Exercise aim:
From the data, copy out every line in which the word "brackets" appears.
=== Raw data ===
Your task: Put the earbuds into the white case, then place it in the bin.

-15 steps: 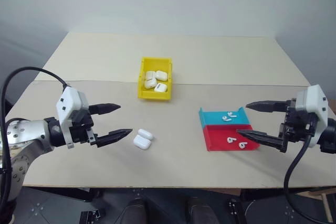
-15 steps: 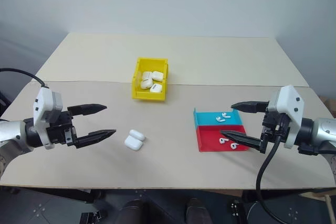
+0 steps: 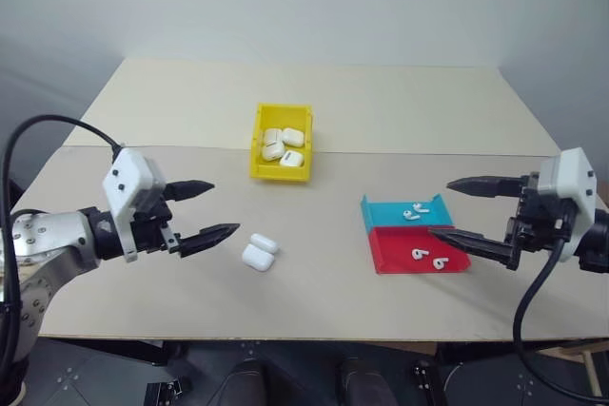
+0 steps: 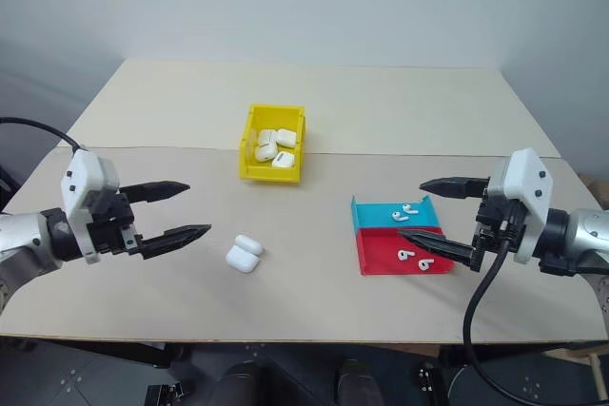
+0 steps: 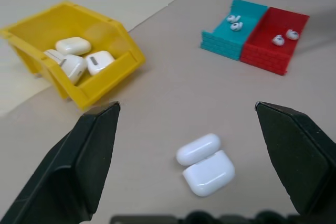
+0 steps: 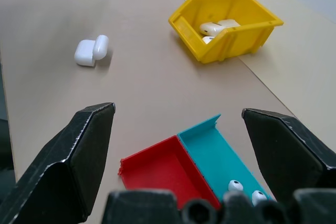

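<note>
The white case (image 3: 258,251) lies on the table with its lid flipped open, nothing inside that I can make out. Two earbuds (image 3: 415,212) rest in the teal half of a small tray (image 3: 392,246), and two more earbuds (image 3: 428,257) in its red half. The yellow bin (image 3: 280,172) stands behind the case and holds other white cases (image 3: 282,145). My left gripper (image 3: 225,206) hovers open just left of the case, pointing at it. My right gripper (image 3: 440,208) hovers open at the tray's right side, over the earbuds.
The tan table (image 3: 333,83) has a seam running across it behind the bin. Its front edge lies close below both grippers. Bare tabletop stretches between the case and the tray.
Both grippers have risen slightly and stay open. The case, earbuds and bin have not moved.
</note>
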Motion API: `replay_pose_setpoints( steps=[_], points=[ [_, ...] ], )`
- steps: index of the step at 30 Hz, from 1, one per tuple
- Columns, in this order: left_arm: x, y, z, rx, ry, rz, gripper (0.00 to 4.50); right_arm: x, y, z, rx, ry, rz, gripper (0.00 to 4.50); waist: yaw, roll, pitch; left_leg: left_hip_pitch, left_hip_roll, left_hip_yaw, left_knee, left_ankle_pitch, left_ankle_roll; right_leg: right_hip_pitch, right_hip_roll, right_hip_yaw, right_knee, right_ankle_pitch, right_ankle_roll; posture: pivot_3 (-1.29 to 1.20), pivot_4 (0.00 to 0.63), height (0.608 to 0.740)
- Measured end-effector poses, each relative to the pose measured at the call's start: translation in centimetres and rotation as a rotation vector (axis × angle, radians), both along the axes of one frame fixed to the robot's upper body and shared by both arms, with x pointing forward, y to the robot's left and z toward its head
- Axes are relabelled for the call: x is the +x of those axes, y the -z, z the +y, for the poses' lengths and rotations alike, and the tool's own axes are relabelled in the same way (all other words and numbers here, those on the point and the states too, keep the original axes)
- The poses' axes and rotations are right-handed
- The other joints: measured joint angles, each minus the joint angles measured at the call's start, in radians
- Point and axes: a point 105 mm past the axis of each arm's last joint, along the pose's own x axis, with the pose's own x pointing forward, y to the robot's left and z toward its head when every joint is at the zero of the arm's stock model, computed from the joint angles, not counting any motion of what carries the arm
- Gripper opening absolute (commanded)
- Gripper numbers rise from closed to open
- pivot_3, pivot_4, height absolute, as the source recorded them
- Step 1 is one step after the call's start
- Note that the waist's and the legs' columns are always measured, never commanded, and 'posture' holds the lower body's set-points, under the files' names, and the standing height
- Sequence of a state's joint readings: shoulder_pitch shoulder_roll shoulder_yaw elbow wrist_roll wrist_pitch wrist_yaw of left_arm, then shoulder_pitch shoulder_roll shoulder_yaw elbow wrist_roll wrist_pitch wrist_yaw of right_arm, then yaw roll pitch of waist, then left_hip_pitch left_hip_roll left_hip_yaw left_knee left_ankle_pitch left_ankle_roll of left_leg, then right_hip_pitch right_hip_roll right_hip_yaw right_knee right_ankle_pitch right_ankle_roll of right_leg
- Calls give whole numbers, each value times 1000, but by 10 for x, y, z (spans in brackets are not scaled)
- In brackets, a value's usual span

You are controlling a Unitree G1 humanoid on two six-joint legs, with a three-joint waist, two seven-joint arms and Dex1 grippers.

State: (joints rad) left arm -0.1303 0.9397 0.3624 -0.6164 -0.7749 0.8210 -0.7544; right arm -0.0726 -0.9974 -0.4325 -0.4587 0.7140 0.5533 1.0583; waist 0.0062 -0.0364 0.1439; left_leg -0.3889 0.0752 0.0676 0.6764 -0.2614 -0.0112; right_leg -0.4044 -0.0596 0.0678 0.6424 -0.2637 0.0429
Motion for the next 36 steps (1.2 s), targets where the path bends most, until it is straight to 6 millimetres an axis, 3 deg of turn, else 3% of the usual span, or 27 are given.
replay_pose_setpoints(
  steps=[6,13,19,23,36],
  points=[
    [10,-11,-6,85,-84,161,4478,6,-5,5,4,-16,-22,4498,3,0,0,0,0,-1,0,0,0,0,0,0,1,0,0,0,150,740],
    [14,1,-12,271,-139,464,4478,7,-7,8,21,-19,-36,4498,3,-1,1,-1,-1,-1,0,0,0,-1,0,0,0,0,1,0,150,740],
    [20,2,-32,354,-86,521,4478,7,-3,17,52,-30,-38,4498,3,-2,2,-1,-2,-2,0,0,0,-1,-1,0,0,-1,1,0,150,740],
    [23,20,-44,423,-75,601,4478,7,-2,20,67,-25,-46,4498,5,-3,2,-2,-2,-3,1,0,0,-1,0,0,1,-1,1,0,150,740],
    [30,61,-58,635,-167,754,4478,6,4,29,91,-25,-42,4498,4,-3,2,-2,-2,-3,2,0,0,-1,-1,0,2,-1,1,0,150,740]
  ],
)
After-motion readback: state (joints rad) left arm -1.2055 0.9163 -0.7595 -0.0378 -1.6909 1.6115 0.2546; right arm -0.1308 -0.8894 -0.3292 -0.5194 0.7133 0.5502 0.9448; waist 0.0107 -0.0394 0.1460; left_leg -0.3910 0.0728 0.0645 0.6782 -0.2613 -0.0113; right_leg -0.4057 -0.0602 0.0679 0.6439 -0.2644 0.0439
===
Result for this exercise:
- Calls give whole numbers, each value times 1000, but by 10 for x, y, z (spans in brackets are not scaled)
- In brackets, a value's usual span

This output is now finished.